What about other products? What else out there is "green". Does biodegradeable actually mean okay for the environment? Is there a growing ********** list, perhaps graded with environmental impact?


----------



## ajc347 (Feb 4, 2009)

I think the issue is somewhat clouded by the issue that, in line with a number of activities undertaken in everyday life, car detailing is, by it's very nature, environmentally unfriendly as it relies on a number of industrial process which consume fossil fuel in the production of products which are then packaged in a variety of materials which may not necessarily be either biodegradable or recyclable.

The argument would follow that if we were truly seeking to act with an environmentally-orientated consciousness then we wouldn't clean or polish a car ever. After all the whole process of detailing is not one based upon necessity but rather one of vanity, in that the primary aim is to enable a car to look better.

Given that we have made a clear choice to detail cars we are then faced with the choice of seeking to potentially limit environmental damage through product choice. Interestingly, I've yet to come across a detailing product which is specifically marketed in terms of the minimizing of environmental impact even though there are product ranges out there which could, quite legitimately, seek to do this (some Dodo products spring to mind for example).

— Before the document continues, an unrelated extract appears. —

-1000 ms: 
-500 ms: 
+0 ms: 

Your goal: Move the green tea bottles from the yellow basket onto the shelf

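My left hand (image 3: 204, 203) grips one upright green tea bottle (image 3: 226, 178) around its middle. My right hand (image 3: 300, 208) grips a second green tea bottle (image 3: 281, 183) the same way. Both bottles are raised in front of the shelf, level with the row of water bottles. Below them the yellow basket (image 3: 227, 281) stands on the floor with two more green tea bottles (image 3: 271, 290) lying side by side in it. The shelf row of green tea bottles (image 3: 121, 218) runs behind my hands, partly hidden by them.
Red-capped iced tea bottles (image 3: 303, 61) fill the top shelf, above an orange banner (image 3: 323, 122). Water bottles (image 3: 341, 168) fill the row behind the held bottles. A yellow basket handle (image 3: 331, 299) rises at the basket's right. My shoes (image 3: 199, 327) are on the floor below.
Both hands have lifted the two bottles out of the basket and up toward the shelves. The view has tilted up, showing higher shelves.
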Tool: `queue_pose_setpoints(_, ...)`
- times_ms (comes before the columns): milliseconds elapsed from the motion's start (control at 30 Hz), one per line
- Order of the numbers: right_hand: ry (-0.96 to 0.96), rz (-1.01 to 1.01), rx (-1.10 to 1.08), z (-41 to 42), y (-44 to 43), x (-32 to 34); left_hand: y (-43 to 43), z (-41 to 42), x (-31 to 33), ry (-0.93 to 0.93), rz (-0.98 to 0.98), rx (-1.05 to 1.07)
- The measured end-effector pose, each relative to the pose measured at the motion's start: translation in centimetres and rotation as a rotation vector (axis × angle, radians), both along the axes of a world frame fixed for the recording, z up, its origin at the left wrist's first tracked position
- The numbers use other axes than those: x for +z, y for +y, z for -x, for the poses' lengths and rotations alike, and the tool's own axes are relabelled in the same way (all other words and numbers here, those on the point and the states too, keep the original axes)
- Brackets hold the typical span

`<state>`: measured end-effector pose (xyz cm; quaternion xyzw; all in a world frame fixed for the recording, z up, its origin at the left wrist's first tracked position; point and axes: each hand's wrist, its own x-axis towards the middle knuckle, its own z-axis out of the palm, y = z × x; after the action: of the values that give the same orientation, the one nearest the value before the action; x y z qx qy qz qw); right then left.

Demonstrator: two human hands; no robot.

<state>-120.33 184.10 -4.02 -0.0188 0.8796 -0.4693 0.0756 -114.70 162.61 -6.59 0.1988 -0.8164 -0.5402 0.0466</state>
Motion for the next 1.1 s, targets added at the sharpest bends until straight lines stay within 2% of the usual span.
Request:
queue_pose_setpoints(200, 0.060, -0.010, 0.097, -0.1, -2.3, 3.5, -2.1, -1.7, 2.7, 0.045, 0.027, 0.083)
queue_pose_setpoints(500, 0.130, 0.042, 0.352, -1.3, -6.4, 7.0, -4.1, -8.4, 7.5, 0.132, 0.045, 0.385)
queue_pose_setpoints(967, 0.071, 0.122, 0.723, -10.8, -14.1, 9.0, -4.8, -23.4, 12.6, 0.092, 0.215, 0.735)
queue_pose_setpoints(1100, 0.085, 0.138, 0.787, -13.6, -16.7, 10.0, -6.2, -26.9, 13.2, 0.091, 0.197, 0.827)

Without details of the exact chemical composition of products, the environmental impact of the industrial procees used in the manufacturing of products, the recyclability of packaging and details of the transportation processes of both raw material and finished products, all of wich are neccessary to make truly informed decisions about the greeness of products, I am not sure that there is much that both professionals or non-professionals can actually do in practice other than make guesstimates about the potential environmental impact a product may or may not have.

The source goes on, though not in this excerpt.